When cells experience stress, they undergo a number of dramatic intracellular molecular changes. One of these changes is the formation of biomolecular condensates, or clusters of mRNA and proteins. When these clusters are visible by microscopy, they are called "stress granules." Although these condensates have been observed for many years across many species, many questions remain. What exactly is the composition of a stress granule? What is the mechanism of formation? What, if any, is the function of stress granules? Are they an adaptive response by the cell? The field has not coalesced around answers to these fundamental questions, compelling further study.

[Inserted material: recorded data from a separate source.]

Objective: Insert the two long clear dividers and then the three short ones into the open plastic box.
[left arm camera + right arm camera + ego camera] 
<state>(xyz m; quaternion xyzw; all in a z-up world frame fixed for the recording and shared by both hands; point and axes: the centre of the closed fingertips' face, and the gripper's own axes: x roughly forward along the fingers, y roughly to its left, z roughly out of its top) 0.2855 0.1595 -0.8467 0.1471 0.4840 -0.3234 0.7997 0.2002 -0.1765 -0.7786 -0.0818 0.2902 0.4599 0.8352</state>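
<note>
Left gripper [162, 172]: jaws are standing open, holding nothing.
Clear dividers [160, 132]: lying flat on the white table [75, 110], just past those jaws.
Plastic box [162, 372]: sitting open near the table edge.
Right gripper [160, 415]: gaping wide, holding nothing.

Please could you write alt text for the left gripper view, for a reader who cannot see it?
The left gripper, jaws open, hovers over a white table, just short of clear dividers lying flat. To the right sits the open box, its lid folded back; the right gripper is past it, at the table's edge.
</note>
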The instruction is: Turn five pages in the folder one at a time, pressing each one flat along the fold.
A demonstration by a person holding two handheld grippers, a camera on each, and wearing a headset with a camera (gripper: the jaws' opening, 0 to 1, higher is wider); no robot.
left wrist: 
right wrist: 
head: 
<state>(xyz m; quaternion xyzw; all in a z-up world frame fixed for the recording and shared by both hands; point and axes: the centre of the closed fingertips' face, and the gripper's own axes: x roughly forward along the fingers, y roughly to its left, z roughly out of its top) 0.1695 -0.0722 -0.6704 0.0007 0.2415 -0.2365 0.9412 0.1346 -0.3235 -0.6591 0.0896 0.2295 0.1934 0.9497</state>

This dissertation covers a review of stress granules, summarizing previous work and outlining the grand challenges in this area. Additionally, it includes a project on the stress-induced condensation of mRNA. During stress in yeast, we observed global, length-independent condensation of mRNA that seems to be regulated by a block in translation initiation. We also observed that stress-induced transcripts are excluded from condensates, driven by the timing of transcription. Finally, our data suggest the existence of small, submicroscopic condensates that are not visible by standard microscopy. We propose a model where stress-induced mRNA condensation allows the cell to prioritize translation during stress, sequestering away old transcripts so the cell can focus on a stress-specific translational program. Lastly, this work includes a study on whether the stress-induced condensation behavior of poly-A binding protein 1 (Pab1) regulates the translation of stress transcripts during recovery from stress. We did not find data to support this model, leaving Pab1's adaptive condensation behavior as an open question.

As a whole, this work comments broadly on stress granules and specifically on how condensation does and does not contribute to the stress response in yeast. It also points toward future challenges and goals, such as a deeper understanding of the mechanism of mRNA condensation and its precise adaptive role during stress.